"The material I appropriate is available to anyone who cares to use it. The fact that the material has possibly been observed or unconsciously collected by person's other than myself, in effect defines its desires and threats." Richard Prince quoted on his website, 1977

Édouard Manet
Olympia, 1863
Collection of the Musée d’Orsay, Paris
As one of the most provocative artists working today, Richard Prince is critically acclaimed for his remarkable artistic progression, having explored themes including appropriation, authenticity, and identity for more than three decades. After moving to New York City in 1973, Prince started to work in Time Life Publications’ (now Time Inc.) tear sheet department, cutting out editorials and adverts to prove to the contributing writers that their content had been published.
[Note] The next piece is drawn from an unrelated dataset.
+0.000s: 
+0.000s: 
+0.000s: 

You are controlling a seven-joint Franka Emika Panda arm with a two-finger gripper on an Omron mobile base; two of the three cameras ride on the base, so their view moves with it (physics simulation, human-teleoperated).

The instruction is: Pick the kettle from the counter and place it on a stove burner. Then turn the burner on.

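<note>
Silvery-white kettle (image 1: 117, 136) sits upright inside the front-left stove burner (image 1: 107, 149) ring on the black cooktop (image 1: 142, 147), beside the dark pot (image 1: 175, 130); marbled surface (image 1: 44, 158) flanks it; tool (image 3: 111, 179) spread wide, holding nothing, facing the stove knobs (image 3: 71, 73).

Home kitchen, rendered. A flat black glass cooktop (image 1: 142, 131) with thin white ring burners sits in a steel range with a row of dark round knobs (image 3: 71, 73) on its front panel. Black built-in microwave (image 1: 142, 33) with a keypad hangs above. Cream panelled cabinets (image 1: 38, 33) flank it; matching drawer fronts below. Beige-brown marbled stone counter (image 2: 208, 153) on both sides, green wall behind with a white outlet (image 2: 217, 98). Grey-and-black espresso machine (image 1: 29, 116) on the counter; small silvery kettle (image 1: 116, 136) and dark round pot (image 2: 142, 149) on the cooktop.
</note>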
At the end of each workday, Prince was left with an array of scraps featuring the clichés and patterns employed repeatedly in the contemporary language of advertising. Perfectly situated to embark upon his appropriation strategies, the artist reworked his collected images to introduce new interpretations, thus elevating their status to that of high art.

Pablo Picasso
Nude in a rocking chair, 1956
Collection of the Art Gallery of New South Wales, Australia
Executed in 2014, both works draw directly from vintage erotic photography, featuring the black-and-white image of a nude female, redesigned by Prince through the addition of juxtaposing collaged sections. Throughout the history of art, the representation of the female nude has a long trajectory of being explicitly constructed to appeal to the male gaze as an object of masculine desire. In the photographs Prince alters in both works, the artist cuts away at the models’ most alluring features, therefore revealing his hand-scrawled versions beneath. Nodding to both Édouard Manet’s controversially appropriated masterpiece Olympia, as well as Pablo Picasso’s semi-abstract depictions of the female body, Prince’s modified variants succeed in disrupting the viewer’s anticipated experience. In doing so, Prince’s audience is confronted with the implications of objectification as the artist introduces an entirely new aesthetic that instead, emphasises gesture and expression. Confirming the significance of Prince’s practice within the global art historical canon, his works are held in numerous prestigious museum collections, including the Metropolitan Museum of Art and Museum of Modern Art, both in New York; the Modern Art Museum of Fort Worth, Texas; and the Victoria and Albert Museum, London, amongst others.